L’interopérabilité : un critère bientôt incontournable
Pour accélérer la transformation numérique en santé, il est essentiel d’intensifier l’interopérabilité des systèmes d’information. Si ce critère reste aujourd'hui difficile à satisfaire, l'interopérabilité représente un des objectifs majeurs en pharmacie comme dans d’autres organisations médico-sociales. « Le ciel commence à s’éclaircir. La stratégie d’accélération du virage numérique en santé, mise en œuvre par l’Agence numérique en santé, prévoit de favoriser l’interopérabilité entre les dispositifs proposés », explique Gilles Braud.
Un sélectionneur dans votre équipe
Pour bien sélectionner, il faut un bon sélectionneur. « Il serait tout à fait pertinent de nommer un référent digital au sein de l’équipe, dans le but d’identifier et de sélectionner les services innovants (applications mobiles, objets connectés…) pouvant être intégrés au conseil officinal », propose Gilles Braud. Pas question d’imposer une telle charge, mais plus de repérer au sein des collaborateurs celui ou celle montrant une appétence et une curiosité pour la e-santé, et capable de partager cette expertise avec l’ensemble de l’équipe.
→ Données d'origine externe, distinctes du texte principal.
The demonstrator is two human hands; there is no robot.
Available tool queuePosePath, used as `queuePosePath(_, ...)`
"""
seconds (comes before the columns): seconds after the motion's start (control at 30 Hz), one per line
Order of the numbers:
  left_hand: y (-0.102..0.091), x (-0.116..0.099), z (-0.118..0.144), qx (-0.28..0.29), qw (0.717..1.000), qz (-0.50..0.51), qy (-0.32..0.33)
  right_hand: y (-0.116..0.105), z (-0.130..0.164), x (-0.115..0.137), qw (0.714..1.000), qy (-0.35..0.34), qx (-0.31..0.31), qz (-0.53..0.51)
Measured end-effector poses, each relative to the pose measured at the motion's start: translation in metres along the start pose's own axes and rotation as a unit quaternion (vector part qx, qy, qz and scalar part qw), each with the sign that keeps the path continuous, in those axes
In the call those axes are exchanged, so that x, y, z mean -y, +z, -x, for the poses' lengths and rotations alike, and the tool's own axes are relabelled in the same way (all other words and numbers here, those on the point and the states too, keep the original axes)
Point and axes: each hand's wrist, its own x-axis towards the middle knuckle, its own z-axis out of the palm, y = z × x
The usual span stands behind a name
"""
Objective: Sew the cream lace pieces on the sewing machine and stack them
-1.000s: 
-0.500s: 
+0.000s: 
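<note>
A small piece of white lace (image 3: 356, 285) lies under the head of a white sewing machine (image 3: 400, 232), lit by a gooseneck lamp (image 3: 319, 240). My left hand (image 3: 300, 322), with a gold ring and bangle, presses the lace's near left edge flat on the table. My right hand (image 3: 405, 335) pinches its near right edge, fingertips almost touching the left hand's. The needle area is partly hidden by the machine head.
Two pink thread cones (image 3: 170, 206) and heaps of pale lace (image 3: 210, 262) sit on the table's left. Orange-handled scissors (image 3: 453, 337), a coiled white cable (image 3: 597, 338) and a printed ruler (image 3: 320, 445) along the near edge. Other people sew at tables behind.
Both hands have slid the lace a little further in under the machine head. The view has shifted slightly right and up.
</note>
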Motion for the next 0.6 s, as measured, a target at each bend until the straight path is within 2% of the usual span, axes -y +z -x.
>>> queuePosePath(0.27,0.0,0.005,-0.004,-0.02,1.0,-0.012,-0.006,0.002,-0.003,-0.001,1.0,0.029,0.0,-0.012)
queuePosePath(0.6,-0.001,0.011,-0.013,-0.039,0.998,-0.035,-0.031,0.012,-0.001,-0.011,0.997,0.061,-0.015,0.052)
Des applications santé pour équiper l'officine
Les applications en santé doivent également s'intégrer dans l'équipement de l'officine. Pour Gilles Braud, l’autotensiomètre connecté et la tablette numérique sont deux dispositifs qui devraient être utilisés par l'équipe officinale : « L’intérêt de l'autotensiomètre connecté est double ; le fait de le manipuler à l’officine permet de mieux connaître les atouts et les limites d’un objet connecté, et de savoir détourner quelques pièges comme une batterie trop faible ou une fonction Bluetooth désactivée. L’autre intérêt est de faciliter sa prise en main pour mieux le valoriser auprès du patient, dans le cadre du conseil. Quant à la tablette, elle permet d’être mobile dans l’espace d’accueil, et de disposer à tout moment et partout dans l’officine des applications d’aide à l’exercice pharmaceutique et des applications appariées aux objets connectés pour démonstration. »
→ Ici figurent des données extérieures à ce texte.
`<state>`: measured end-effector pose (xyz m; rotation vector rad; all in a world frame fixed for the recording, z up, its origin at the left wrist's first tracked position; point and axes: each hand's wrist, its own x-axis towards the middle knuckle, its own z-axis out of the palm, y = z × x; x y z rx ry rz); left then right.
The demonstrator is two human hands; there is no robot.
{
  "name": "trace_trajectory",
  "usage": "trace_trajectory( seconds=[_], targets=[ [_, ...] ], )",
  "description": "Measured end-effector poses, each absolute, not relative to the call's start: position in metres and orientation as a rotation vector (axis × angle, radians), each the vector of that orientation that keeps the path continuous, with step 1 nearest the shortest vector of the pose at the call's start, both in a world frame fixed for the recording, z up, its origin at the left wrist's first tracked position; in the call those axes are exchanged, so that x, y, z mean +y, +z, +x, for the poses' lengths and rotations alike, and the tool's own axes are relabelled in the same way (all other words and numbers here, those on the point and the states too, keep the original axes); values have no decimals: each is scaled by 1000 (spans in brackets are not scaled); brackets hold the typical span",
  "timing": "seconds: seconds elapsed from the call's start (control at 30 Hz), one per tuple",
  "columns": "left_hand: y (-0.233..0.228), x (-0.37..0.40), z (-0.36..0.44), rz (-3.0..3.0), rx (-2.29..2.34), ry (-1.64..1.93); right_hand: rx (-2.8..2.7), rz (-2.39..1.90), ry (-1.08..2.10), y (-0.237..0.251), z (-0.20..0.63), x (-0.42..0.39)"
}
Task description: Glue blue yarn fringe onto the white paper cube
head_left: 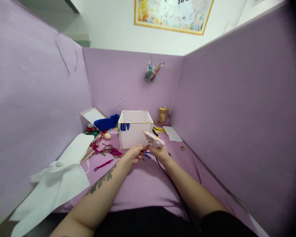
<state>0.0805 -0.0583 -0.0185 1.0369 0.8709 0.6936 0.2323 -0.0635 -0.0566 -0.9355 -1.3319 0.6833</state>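
Note:
My right hand [160, 152] grips a pale pink glue gun [154, 139], its nozzle pointing left and its black cord [174, 187] trailing back toward me. My left hand [135, 153] is closed around a small piece of blue yarn [146, 154] right beside the nozzle. Just beyond both hands stands an open white box with a wooden stick frame [135, 131]. A short blue yarn fringe [124, 126] hangs from its upper left front edge.
Purple partition walls enclose the purple table [143, 184]. At the left lie white fabric sheets [61, 177], wooden sticks with magenta yarn [101, 149], a blue yarn bundle [106, 123] and a white framed panel [92, 115]. A pen cup [151, 74] hangs on the back wall; a small jar [163, 115] stands at right.

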Motion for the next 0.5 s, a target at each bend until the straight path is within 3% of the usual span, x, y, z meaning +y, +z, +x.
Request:
trace_trajectory(
  seconds=[0.5],
  targets=[
    [-31, -49, 80, 923, 889, 587, -1432, -930, 582, -59, 237, -60]
  ],
)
La valeur ajoutée : un critère rémunérateur
Dans tous les cas, l'application en santé doit s'intégrer dans un projet global et apporter une valeur ajoutée au conseil officinal, comme l'explique Sophie Gillardeau, consultante en stratégie de la pharmacie (Pharma 3.0) : « Après avoir sélectionné qualitativement un ensemble d'applications, il est nécessaire de positionner ces outils dans la démarche de conseil et d'accompagnement. » Pour elle, l’application en santé est un levier pour développer de nouvelles prestations rémunératrices à l’officine, telles que des entretiens de suivi.